*Work task*:
Beneath this instruction is a listing. Transcribe from it only the stretch from the line with "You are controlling" through the line with "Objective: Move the", both end lines included, exactly as written.

*Exercise data*:
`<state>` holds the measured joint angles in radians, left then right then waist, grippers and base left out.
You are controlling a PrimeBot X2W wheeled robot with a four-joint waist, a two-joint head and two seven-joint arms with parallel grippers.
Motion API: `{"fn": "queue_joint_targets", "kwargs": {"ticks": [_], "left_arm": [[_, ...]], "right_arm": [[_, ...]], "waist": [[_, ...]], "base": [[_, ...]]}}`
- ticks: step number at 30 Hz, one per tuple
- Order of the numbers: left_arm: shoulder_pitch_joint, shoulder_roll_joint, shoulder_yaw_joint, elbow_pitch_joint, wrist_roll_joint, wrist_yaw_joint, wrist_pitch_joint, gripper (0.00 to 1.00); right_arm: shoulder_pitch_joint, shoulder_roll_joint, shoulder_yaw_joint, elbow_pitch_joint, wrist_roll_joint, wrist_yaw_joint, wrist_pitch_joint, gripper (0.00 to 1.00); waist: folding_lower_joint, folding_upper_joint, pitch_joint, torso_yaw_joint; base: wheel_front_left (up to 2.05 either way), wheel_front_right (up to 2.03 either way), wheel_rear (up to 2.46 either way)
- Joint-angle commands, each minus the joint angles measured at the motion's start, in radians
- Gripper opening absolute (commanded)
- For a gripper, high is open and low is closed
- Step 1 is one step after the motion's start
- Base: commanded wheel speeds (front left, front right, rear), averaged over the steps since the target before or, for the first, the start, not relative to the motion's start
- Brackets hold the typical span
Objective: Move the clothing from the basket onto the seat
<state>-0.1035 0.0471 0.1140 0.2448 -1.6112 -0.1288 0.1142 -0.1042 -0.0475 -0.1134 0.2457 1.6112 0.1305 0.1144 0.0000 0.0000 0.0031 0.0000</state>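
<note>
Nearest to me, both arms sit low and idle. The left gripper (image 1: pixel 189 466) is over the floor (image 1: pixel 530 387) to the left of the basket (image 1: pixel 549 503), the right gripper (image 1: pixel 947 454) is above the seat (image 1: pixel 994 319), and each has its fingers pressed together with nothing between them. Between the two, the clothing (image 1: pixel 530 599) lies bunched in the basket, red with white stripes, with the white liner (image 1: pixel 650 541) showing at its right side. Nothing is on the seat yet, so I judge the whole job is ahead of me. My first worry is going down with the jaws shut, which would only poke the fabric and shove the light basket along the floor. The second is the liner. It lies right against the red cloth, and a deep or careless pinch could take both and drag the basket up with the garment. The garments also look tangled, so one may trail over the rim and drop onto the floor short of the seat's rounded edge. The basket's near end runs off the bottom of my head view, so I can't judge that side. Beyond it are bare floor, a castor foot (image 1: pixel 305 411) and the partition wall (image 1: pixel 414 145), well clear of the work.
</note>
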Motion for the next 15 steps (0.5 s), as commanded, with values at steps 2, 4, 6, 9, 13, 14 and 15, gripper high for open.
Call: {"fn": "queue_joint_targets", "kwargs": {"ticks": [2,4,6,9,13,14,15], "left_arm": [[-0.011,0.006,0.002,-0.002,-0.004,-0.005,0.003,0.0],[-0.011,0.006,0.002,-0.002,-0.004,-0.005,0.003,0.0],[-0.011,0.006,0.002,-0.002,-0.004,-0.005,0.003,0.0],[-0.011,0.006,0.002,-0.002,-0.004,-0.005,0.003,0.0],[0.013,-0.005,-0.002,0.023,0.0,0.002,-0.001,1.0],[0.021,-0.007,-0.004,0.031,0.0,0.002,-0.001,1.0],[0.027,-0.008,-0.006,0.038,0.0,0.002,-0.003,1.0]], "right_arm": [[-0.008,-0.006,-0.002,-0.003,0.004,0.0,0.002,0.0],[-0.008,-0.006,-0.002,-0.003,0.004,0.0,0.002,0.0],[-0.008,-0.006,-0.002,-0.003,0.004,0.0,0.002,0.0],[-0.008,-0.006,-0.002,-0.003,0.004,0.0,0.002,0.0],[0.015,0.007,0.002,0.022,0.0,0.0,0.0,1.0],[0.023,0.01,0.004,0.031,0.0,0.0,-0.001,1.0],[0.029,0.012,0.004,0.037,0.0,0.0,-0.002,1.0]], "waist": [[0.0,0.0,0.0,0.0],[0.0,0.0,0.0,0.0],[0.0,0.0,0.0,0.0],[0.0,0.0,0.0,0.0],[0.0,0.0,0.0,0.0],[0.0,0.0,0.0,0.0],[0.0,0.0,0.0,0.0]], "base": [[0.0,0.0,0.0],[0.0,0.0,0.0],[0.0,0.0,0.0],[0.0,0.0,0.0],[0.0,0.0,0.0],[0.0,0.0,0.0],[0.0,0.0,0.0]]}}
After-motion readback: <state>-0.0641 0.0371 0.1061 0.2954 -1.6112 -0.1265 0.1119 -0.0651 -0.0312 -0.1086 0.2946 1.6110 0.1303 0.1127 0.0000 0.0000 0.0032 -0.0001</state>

*Answer below*:
You are controlling a PrimeBot X2W wheeled robot with a four-joint waist, a two-joint head and two seven-joint arms with parallel grippers.
Motion API: `{"fn": "queue_joint_targets", "kwargs": {"ticks": [_], "left_arm": [[_, ...]], "right_arm": [[_, ...]], "waist": [[_, ...]], "base": [[_, ...]]}}`
- ticks: step number at 30 Hz, one per tuple
- Order of the numbers: left_arm: shoulder_pitch_joint, shoulder_roll_joint, shoulder_yaw_joint, elbow_pitch_joint, wrist_roll_joint, wrist_yaw_joint, wrist_pitch_joint, gripper (0.00 to 1.00); right_arm: shoulder_pitch_joint, shoulder_roll_joint, shoulder_yaw_joint, elbow_pitch_joint, wrist_roll_joint, wrist_yaw_joint, wrist_pitch_joint, gripper (0.00 to 1.00); waist: folding_lower_joint, folding_upper_joint, pitch_joint, torso_yaw_joint; base: wheel_front_left (up to 2.05 either way), wheel_front_right (up to 2.03 either way), wheel_rear (up to 2.46 either way)
- Joint-angle commands, each minus the joint angles measured at the motion's start, in radians
- Gripper opening absolute (commanded)
- For a gripper, high is open and low is closed
- Step 1 is one step after the motion's start
- Base: commanded wheel speeds (front left, front right, rear), averaged over the steps since the target before or, for the first, the start, not relative to the motion's start
- Brackets hold the typical span
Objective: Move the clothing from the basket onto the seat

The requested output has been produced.